# Circle with center point and tangential to lines

I have defined Points all points (3 blue, and one green). All points have the same distance to A point. Yellow lines are bisectors. I have equations of AB and AC with Ax + By +C = 0 form.

I need construct circle (tangential to lines) with green point center. Any hint or steps? BR

• If the centre is given, then it is possible that no circle can be tangential to both (extensions of) $AB$ and $AC$. Commented Dec 20, 2014 at 17:31

You should find two things:

1. Center of the circle: it's green points: $G=(x_1,y_1)$.
2. Radius of the circle: it's a distance from a point $G$ to a line $Ax+By+C=0$ (see here):

$$r=\frac{|Ax_0+By_0+C|}{\sqrt{A^2+B^2}}$$

Equation of the circle is:

$$(x-x_0)^2+(y-y_0)^2=r^2$$

• That is cool and simply solution but one problem is that i have all 4 points , and don't know which is this one between AB and AC Commented Dec 20, 2014 at 18:00
• One heuristic solution is: find projection of all 4 point onto lines $AB$ and $AC$ and checking which one lay between $A$ and $C$ on line $AC$ and $A$ and $B$ on $AB$ and then apply above solution to right point.
– agha
Commented Dec 20, 2014 at 18:28
• what do you mean by "projection of all 4 point onto lines AB and AC" ? How to do this? Commented Dec 20, 2014 at 18:31
• Note that line $-Bx+Ay+Bx_0-Ay_0=0$ is perpendicular to line $Ax+By+C=0$ and it passes through point $G=(x_0,y_0)$. Now find intersection line $Ax+By+C=0$ and $-Bx+Ay+Bx_0-Ay_0=0$. Do this with two lines: passes through $A$ and $C$ passes through $A$ and $B$. Check if this intersections lay between $A$ and $B$ and between $A$ and $C$ -if it's true it's "green" point.
– agha
Commented Dec 20, 2014 at 18:41
• are you sure this equation −Bx+Ay+Bx0−Ay0=0 ? Commented Dec 20, 2014 at 18:56

Construct a line through the green point perpendicular to one of the two lines.

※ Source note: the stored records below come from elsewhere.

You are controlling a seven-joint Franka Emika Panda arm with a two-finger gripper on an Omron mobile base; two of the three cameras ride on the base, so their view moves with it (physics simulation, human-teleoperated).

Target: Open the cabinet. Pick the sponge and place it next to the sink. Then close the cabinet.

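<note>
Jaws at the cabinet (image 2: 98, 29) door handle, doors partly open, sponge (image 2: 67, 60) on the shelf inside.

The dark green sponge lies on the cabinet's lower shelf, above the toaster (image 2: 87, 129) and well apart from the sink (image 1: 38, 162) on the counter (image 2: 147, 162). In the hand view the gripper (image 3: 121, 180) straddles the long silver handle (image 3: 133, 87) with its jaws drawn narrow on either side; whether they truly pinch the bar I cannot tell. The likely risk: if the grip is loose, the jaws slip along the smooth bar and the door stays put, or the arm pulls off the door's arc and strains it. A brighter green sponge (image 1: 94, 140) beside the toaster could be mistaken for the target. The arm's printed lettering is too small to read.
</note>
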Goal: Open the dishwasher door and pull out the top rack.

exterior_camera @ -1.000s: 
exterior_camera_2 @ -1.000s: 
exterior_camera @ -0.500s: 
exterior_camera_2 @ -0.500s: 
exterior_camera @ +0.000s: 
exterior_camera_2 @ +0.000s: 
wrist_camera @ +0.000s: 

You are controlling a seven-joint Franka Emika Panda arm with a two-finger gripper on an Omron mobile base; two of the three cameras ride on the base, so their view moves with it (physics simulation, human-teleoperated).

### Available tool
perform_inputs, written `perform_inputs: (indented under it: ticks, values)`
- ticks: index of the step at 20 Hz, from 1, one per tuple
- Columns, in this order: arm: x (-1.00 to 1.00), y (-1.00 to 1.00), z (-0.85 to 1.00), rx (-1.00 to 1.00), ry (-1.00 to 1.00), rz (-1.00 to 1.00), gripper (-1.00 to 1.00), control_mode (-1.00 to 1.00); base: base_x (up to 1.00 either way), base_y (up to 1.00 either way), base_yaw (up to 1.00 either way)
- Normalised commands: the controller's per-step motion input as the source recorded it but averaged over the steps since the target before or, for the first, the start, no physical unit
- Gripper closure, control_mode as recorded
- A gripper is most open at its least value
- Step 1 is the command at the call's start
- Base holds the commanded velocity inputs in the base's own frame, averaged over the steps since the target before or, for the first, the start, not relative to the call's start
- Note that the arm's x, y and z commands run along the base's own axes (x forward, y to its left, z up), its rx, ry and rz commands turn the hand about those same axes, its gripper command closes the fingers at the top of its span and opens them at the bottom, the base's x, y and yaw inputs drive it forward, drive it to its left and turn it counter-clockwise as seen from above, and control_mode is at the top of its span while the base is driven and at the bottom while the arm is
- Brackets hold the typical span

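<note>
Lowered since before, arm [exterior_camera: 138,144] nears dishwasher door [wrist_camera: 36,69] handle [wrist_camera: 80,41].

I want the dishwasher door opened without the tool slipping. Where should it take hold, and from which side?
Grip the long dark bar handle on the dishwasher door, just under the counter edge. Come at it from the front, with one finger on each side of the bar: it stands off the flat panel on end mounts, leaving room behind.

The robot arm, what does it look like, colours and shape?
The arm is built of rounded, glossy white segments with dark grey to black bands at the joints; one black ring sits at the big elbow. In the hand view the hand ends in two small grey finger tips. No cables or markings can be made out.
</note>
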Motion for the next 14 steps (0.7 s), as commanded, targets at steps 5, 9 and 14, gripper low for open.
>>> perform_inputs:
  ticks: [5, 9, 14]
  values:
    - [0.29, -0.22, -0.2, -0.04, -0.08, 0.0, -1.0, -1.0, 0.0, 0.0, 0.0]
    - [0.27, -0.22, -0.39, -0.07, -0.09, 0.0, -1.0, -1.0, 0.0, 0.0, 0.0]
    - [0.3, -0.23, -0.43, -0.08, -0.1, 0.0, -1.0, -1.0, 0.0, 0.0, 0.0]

You now have the radius of your circle (distance from the green point to the intersection of that perpendicular line and the other line). Now draw the circle with that radius and you're done.

EDIT: I assumed the OP meant construction using a ruler and a compass. This can also be done analytically in a very similar way. The main difference being that the perpendicular line must be found analytically (I recommend using vectors).